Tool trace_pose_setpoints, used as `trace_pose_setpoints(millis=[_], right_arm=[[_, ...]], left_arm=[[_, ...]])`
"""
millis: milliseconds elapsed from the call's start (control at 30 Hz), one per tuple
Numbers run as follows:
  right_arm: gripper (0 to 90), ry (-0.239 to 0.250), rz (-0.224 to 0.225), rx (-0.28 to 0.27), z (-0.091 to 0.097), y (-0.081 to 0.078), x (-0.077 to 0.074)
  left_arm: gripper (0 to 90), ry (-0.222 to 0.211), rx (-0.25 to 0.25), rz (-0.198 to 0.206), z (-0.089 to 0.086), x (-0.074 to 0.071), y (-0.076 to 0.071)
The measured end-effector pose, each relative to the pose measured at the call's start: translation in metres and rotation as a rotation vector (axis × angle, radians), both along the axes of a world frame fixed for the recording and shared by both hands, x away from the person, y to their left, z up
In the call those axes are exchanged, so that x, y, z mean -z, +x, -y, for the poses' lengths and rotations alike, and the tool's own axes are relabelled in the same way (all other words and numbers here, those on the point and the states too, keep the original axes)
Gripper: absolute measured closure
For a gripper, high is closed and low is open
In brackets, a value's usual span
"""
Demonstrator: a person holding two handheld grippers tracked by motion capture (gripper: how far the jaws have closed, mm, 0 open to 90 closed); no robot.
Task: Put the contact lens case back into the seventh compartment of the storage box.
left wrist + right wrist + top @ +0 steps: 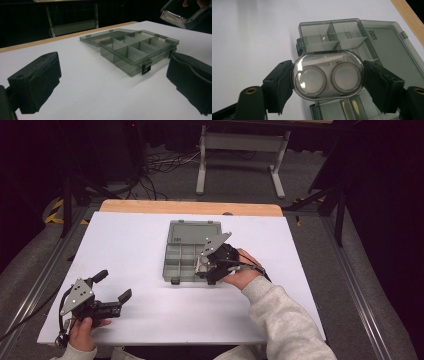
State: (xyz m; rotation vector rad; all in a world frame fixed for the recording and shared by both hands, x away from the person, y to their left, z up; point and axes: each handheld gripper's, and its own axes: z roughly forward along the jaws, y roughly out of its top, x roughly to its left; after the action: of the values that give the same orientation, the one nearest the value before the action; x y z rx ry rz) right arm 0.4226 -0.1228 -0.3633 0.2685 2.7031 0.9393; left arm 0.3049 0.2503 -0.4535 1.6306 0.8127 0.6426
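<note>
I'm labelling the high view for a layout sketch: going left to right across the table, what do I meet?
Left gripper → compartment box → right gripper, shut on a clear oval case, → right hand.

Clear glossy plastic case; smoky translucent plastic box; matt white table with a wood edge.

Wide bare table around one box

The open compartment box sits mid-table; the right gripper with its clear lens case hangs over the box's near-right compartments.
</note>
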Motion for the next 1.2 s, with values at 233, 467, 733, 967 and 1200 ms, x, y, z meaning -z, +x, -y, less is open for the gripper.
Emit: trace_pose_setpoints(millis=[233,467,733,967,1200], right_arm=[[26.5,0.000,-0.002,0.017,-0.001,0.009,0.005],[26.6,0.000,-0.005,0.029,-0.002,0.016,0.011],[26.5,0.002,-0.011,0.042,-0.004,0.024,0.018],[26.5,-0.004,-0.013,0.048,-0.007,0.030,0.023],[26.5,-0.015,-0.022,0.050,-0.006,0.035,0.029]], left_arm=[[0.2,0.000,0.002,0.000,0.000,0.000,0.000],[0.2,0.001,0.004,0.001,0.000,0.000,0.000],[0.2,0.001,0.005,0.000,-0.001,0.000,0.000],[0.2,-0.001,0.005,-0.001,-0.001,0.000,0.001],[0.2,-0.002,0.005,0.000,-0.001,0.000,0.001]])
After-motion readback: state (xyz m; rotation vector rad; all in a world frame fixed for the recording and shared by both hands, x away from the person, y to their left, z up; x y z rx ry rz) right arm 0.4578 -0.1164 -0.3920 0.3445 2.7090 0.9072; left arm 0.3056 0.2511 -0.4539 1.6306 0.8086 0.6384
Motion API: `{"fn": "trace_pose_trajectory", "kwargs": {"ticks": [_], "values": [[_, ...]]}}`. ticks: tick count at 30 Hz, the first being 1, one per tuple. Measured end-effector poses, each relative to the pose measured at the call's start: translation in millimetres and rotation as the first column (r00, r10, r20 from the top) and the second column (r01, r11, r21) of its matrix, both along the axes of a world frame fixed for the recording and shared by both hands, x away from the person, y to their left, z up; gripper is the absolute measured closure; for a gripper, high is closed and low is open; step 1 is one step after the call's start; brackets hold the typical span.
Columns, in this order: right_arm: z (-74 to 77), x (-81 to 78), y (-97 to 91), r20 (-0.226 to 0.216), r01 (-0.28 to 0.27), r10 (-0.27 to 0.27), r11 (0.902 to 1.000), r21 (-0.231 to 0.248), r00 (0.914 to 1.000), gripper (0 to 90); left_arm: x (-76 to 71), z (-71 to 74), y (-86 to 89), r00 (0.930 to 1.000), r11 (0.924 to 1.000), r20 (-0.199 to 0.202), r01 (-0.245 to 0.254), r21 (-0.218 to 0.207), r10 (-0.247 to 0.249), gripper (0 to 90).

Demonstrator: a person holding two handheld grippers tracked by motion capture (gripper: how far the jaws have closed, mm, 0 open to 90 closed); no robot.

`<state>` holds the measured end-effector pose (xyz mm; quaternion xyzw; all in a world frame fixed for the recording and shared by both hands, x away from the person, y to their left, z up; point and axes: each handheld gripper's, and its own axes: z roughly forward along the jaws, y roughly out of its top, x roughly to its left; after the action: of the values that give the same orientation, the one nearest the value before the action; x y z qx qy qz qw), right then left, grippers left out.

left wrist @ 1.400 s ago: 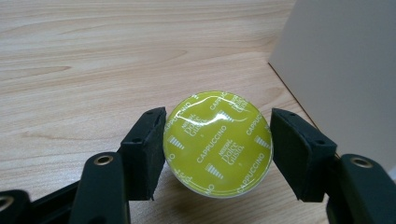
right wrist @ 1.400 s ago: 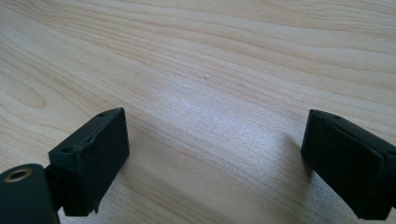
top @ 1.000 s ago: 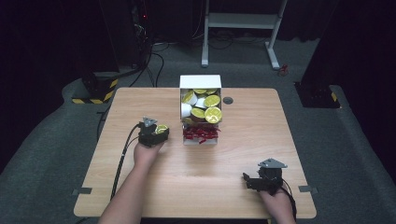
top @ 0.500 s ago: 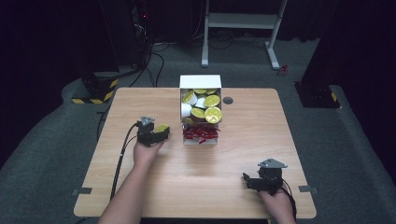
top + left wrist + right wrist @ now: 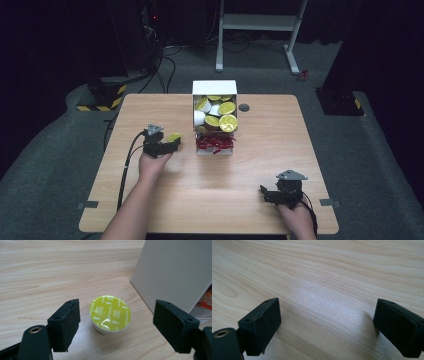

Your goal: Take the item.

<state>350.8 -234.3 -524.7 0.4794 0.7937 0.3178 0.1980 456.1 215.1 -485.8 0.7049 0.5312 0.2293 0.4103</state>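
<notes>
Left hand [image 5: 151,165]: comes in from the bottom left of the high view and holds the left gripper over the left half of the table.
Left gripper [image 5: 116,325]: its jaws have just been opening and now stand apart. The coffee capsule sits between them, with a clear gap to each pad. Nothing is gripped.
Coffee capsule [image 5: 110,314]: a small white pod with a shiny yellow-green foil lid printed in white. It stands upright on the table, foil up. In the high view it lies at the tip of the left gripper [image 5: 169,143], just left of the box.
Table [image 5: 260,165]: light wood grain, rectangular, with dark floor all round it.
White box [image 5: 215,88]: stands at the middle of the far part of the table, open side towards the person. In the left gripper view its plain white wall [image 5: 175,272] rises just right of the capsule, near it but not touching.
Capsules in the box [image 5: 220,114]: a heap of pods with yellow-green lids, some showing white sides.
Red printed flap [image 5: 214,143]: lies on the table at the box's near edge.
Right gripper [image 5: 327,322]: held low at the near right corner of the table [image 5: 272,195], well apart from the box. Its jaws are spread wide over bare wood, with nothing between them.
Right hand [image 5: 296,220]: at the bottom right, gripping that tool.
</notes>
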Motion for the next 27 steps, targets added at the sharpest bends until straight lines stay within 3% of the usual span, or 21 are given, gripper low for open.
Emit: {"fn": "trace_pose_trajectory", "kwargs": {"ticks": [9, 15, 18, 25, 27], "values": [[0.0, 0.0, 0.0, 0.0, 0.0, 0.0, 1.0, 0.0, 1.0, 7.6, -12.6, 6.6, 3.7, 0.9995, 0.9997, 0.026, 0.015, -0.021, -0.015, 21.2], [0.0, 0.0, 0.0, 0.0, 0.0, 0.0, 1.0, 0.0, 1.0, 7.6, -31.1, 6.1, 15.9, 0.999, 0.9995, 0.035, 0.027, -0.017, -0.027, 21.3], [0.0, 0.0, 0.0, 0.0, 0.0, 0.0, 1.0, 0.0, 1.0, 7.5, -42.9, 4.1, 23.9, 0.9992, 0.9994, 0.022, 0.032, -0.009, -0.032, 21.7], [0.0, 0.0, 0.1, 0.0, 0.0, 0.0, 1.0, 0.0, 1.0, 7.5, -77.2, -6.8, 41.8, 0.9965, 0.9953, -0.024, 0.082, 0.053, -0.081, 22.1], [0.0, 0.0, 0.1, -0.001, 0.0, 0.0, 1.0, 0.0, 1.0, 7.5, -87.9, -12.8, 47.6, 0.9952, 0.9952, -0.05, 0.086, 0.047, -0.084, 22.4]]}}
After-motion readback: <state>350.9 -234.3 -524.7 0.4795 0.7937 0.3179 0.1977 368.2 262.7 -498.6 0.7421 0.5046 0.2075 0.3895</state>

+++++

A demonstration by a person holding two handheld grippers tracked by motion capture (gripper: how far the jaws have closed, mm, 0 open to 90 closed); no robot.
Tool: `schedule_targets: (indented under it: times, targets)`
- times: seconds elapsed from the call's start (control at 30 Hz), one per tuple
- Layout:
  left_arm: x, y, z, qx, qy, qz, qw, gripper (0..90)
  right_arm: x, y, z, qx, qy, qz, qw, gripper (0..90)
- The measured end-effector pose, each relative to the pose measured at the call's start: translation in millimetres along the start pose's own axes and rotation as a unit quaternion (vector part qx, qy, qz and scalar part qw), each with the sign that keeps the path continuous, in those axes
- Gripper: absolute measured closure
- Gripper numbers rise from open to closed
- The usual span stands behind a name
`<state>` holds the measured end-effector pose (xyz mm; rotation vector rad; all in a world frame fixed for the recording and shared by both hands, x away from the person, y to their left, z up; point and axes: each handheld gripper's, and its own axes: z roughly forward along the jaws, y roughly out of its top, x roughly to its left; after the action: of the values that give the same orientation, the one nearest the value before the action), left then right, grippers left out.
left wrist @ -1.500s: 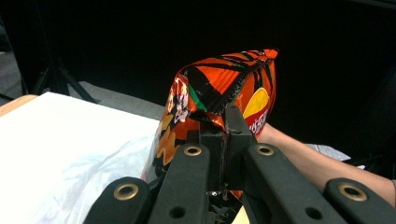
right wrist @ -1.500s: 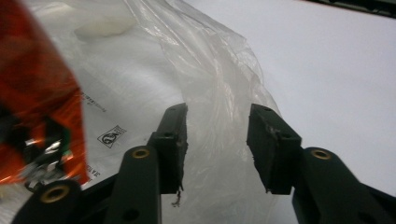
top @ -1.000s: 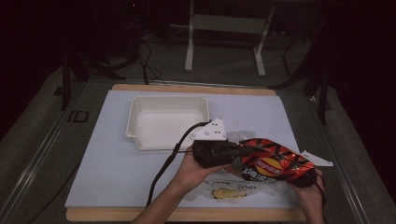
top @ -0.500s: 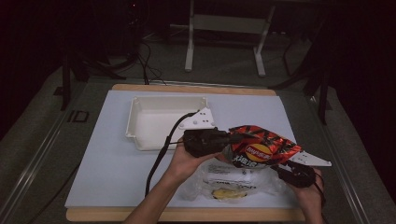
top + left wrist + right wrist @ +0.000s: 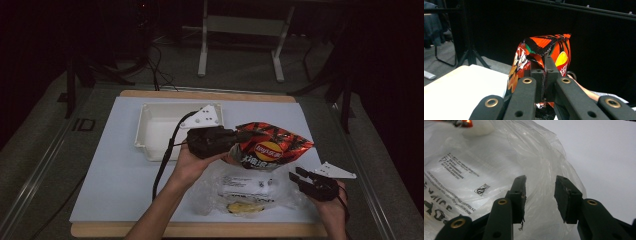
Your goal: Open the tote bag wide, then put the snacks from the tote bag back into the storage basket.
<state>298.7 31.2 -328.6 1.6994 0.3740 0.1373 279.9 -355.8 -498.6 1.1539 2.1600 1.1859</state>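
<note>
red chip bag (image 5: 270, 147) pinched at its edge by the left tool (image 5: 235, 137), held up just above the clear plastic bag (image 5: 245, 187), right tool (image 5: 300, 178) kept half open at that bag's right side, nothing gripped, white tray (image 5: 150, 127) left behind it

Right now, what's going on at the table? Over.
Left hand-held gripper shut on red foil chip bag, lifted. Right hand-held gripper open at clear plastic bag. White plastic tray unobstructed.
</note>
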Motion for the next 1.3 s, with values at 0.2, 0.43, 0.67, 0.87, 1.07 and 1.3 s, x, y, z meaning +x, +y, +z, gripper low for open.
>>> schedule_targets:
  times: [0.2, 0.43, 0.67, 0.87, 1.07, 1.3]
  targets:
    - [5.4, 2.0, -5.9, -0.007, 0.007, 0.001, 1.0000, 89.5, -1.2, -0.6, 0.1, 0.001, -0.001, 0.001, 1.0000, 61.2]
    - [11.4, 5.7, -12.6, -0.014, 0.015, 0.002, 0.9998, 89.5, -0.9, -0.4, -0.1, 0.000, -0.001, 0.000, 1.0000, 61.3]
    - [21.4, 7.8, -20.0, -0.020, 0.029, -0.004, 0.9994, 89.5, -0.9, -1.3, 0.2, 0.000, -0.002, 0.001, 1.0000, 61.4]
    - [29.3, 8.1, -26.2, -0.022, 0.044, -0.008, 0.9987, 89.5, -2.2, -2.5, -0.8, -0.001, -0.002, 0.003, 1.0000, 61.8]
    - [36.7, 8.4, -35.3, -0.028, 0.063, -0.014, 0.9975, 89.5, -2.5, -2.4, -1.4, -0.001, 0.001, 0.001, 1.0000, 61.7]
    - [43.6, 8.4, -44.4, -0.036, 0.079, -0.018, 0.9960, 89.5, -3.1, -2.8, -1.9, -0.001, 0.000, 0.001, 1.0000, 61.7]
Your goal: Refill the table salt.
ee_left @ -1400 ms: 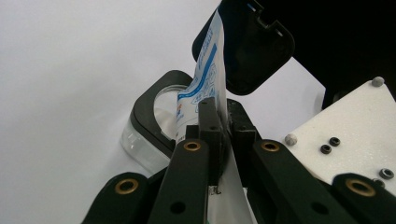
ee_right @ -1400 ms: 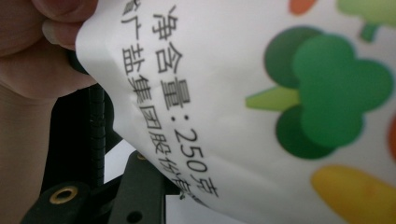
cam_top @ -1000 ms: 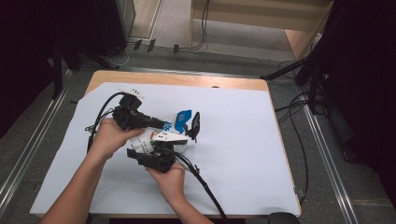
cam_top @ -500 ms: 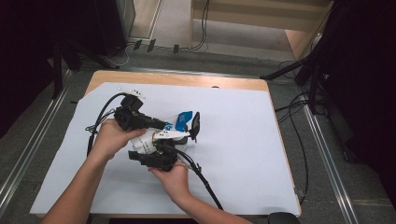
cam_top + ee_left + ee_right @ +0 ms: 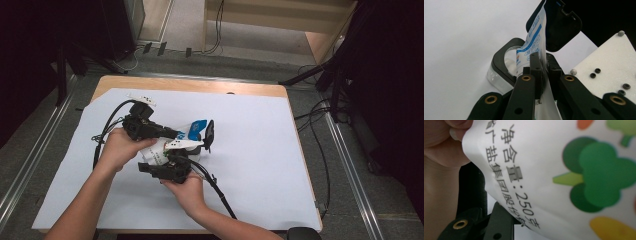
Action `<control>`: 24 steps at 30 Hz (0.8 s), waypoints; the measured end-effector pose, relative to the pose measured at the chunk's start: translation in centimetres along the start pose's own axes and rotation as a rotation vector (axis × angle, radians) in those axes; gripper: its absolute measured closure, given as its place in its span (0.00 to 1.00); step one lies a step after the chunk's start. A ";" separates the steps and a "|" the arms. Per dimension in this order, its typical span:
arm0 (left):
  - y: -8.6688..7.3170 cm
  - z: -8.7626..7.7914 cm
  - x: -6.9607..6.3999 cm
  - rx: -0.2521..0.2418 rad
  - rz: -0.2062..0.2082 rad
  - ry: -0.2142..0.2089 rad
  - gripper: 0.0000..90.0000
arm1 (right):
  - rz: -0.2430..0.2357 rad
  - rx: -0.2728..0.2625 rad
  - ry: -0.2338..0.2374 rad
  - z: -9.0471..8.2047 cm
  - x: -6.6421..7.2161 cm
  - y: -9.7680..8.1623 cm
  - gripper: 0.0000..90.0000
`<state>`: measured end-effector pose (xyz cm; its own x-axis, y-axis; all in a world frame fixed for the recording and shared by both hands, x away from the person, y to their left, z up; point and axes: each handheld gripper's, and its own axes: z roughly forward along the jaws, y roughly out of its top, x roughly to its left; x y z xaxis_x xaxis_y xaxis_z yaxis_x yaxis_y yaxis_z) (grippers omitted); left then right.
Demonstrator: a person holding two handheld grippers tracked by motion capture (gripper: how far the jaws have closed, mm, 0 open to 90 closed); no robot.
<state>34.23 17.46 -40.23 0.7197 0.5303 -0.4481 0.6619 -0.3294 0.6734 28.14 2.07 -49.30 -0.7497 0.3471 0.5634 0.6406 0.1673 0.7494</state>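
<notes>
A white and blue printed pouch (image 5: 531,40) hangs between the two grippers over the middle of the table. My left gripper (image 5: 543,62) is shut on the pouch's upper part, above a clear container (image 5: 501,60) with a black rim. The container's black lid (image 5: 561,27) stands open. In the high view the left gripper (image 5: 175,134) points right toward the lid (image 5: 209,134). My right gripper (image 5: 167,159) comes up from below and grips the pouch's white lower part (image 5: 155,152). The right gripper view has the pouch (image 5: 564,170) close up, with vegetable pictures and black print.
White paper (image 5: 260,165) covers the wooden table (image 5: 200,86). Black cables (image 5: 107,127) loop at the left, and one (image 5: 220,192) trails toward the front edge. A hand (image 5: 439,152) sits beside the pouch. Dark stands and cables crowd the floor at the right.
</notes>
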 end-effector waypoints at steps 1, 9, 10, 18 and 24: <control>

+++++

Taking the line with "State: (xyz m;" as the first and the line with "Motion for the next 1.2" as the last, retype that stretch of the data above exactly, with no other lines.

**Exercise answer**
State: (xyz m; rotation vector rad; all in a world frame fixed for the recording and shared by both hands, x away from the person, y to their left, z up; point and axes: each handheld gripper's, and its own axes: z roughly forward along the jaws, y roughly out of its top, x roughly to its left; after the action: of the values that give the same orientation, the one nearest the value before the action; x y z rx ry rz) right arm 0.4226 -0.1228 -0.3633 0.2685 2.7031 0.9393; left arm 0.3049 0.2503 -0.4535 1.6306 0.8127 0.6426
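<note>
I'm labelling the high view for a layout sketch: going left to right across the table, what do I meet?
Left gripper → compartment box → right gripper, shut on a clear oval case, → right hand.

Clear glossy plastic case; smoky translucent plastic box; matt white table with a wood edge.

Wide bare table around one box

The open compartment box sits mid-table; the right gripper with its clear lens case hangs over the box's near-right compartments.
</note>
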Motion for the next 1.2 s, with values at 233, 467, 733, 967 and 1200 ms, x, y, z meaning -z, +x, -y, less is open for the gripper.

This concludes the response.